Here is my cost function:
costfunction <- function(X,y,theta){
m <- length(y);
J = 1/m * ((-t(y)%*%log(sigmoid(as.matrix(X)%*%as.matrix(theta)))) - ((1-t(y))%*%log(1-sigmoid(as.matrix(X)%*%as.matrix(theta)))))
}
Here is my sigmoid function:
sigmoid <- function(t){
g = 1./(1+exp(-t))
}
Here is my gradient function:
gradfunction <- function(X,y,theta){
grad = 1/ m * t(X) %*% (sigmoid(as.matrix(X) %*% as.matrix(theta) - y));
}
I am trying to do the following:
library("ucminf")
data <- read.csv("ex2data1.txt",header=FALSE)
X <<- data[,c(1,2)]
y <<- data[,3]
qplot(X[,1],X[,2],colour=factor(y))
m <- dim(X)[1]
n <- dim(X)[2]
X <- cbind(1,X)
initial_theta <<- matrix(0,nrow=n+1,ncol=1)
cost <- costfunction(X,y,initial_theta)
grad <- gradfunction(X,y,initial_theta)
This is where I want to call ucminf to find the minimum cost and values of theta.

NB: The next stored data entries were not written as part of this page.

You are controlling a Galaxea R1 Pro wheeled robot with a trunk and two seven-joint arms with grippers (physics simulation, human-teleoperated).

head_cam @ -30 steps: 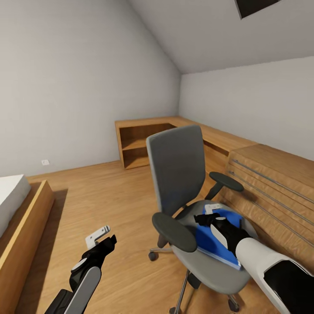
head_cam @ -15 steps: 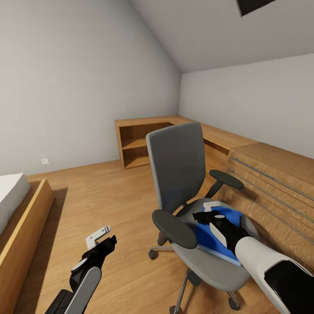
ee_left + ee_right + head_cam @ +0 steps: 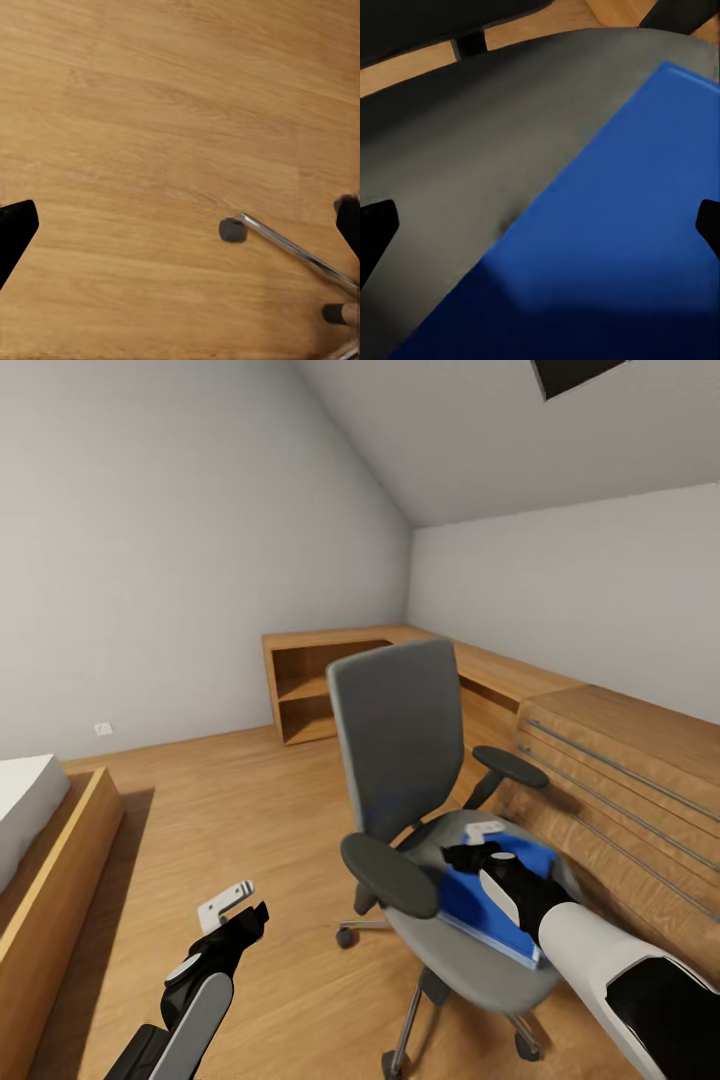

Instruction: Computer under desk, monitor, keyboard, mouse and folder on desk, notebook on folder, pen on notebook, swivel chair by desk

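Blue, the folder (image 3: 492,901) lies flat on the swivel chair (image 3: 425,780) seat directly under your right end effector (image 3: 478,847), jaws spread wide over it, long axis running near-to-far, while the left end effector (image 3: 232,907) hovers open, well apart.

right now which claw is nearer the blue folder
Right. The right claw hovers directly over the folder on the swivel chair seat; the left claw hangs over bare floor beyond the chair's armrest.
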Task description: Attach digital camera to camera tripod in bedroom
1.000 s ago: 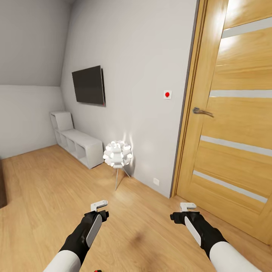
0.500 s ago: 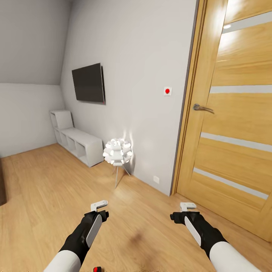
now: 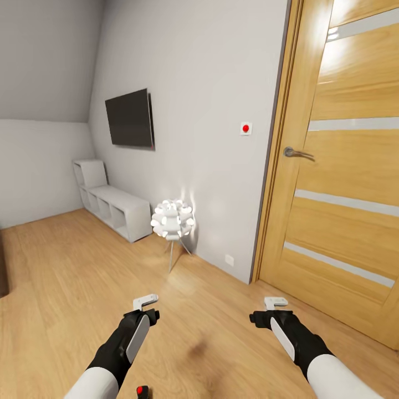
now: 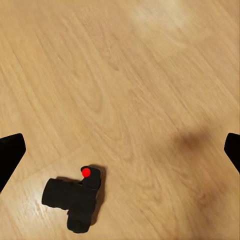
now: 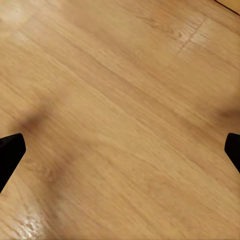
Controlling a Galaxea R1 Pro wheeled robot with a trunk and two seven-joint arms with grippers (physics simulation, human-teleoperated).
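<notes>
The digital camera, small and black with a red dot on top, lies on the light wood floor; in the head view the digital camera peeks in at the bottom edge, near my left forearm. My left gripper hovers above the floor, open and empty, and its dark fingertips frame the floor with the camera below and to one side. My right gripper is also open and empty over bare floor. The camera tripod is out of view.
A white ball-cluster lamp on thin legs stands ahead by the grey wall. A wooden door is at the right. A black TV hangs above a low white shelf unit. A dark object is at the left edge.
The head view has shifted: wall, door and lamp sit slightly higher in the picture, and more of the digital camera shows at the bottom edge. Both arms hold the same pose.
</notes>
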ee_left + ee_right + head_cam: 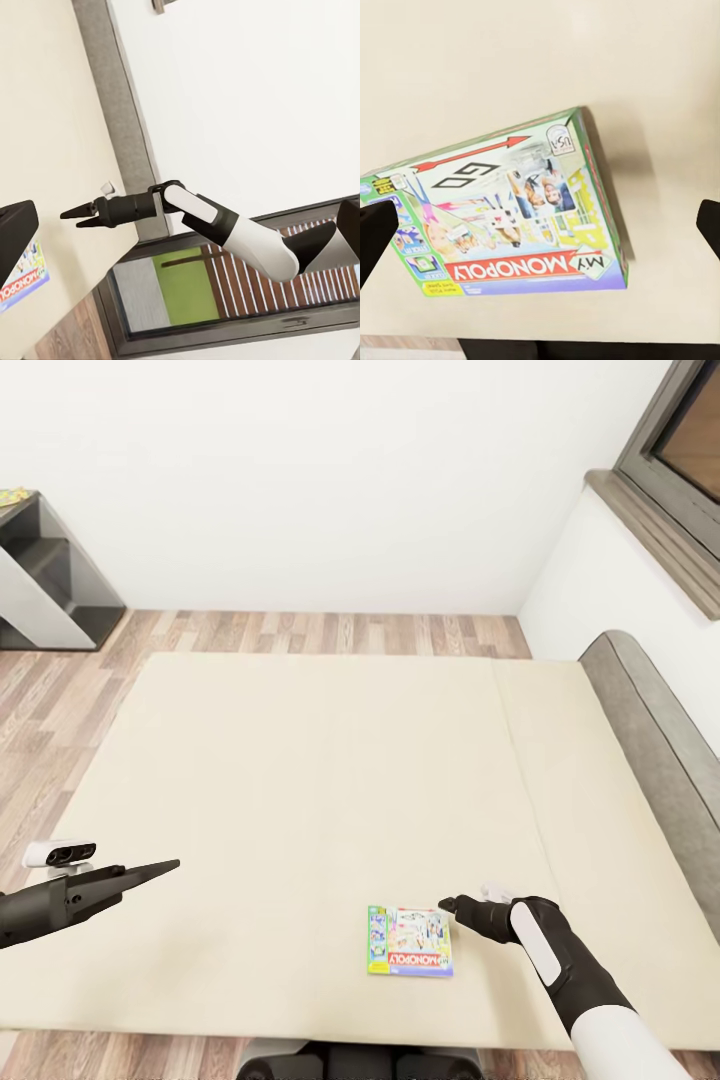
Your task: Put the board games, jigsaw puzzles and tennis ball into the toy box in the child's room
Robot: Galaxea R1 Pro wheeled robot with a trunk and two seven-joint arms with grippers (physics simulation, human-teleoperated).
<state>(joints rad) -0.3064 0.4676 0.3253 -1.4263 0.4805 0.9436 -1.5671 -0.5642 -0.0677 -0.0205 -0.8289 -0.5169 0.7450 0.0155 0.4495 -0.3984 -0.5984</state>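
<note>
- Beige cover spreads over the bed (300, 780) in the head view, with the Monopoly board game (410, 941) lying flat near its front edge, right of centre. The right gripper (450, 905) hovers just beside the box's upper right corner, its black forearm reaching in from the lower right with the wrist bent toward the box. The left gripper (165, 868) sits well to the left over the cover, its arm nearly level and pointing right; its fingers look drawn to one point, though from this angle I cannot tell whether they are truly together. A dark grey desk corner (45, 575) stands at the far left on the wood floor (330, 632).
- From the left wrist view, the right gripper (69, 214) is seen side on, fingers parted in a narrow fork, arm stretched straight over the bed edge. A strip of the game's cover (22, 276) shows beside a dark finger (15, 232).
- The right wrist view looks down on the Monopoly box (502, 217), resting on the cover, with the two fingertips (375, 236) wide apart at either side, touching nothing.
</note>
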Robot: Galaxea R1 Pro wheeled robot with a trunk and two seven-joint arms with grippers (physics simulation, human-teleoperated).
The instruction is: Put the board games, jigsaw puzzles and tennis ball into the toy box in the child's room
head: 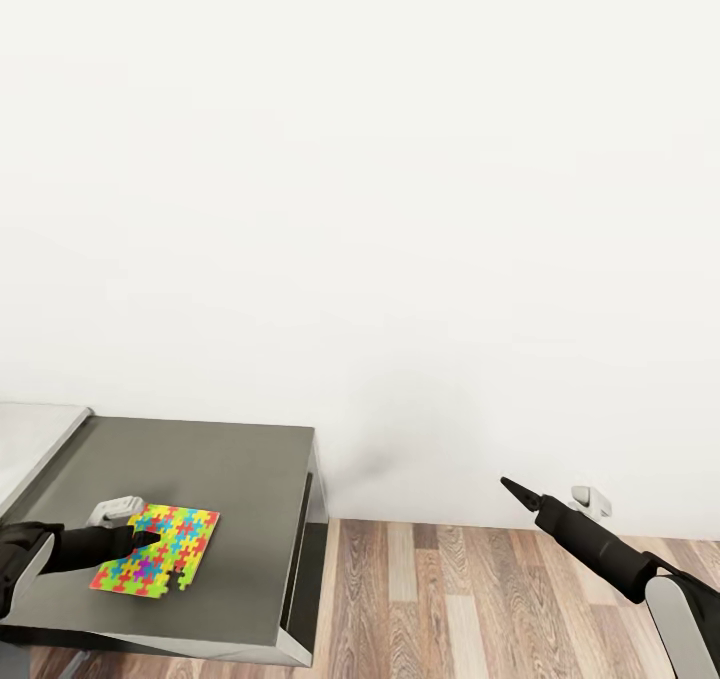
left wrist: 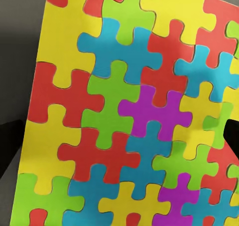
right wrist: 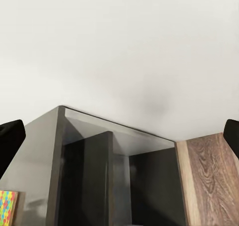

I am not sure how to do this.
Looks like you are trying to do the week2 problem of the machine learning course of Coursera.
No need to use ucminf packages here, you can simply use the R function optim it works
We will define the sigmoid and cost function first.
sigmoid <- function(z)
1 / (1 + exp(-z))
costFunction <- function(theta, X, y) {
m <- length(y)
J <- -(1 / m) * crossprod(c(y, 1 - y),
c(log(sigmoid(X %*% theta)), log(1 - sigmoid(X %*% theta))))
grad <- (1 / m) * crossprod(X, sigmoid(X %*% theta) - y)
list(J = J, grad = grad)
}
Let's load the data now, to make this code it reproductible, I put the data in my dropbox.
download.file("https://dl.dropboxusercontent.com/u/8750577/ex2data1.txt",
method = "curl", destfile = "/tmp/ex2data1.txt")
data <- matrix(scan('/tmp/ex2data1.txt', what = double(), sep = ","),
ncol = 3, byrow = TRUE)
X <- data[, 1:2]
y <- data[, 3, drop = FALSE]
m <- nrow(X)
n <- ncol(X)
X <- cbind(1, X)
initial_theta = matrix(0, nrow = n + 1)
We can then compute the result of the cost function at the initial theta like this
cost <- costFunction(initial_theta, X, y)
(grad <- cost$grad)
## [,1]
## [1,] -0.100
## [2,] -12.009
## [3,] -11.263
(cost <- cost$J)
## [,1]
## [1,] 0.69315
Finally we can use optim to ge the optimal theta
res <- optim(par = initial_theta,
fn = function(t) costFunction(t, X, y)$J,
gr = function(t) costFunction(t, X, y)$grad,
method = "BFGS", control = list(maxit = 400))
(theta <- res$par)
## [,1]
## [1,] -25.08949
## [2,] 0.20566
## [3,] 0.20089
(cost <- res$value)
## [1] 0.2035
If you have some problem with the function download.file, the data can be downloaded
here
As you did not provide a reproducible example it is hard to exactly give you the code you need, but the general idea is to hand the functions over to ucminf:
ucminf(start, costfunction, gradfunction, y = y, theta = initial_theta)
Note that start needs to be a vector of initial starting values which when handed over as X to the two functions need to produce a result. Usually you use random starting value (e.g., runif).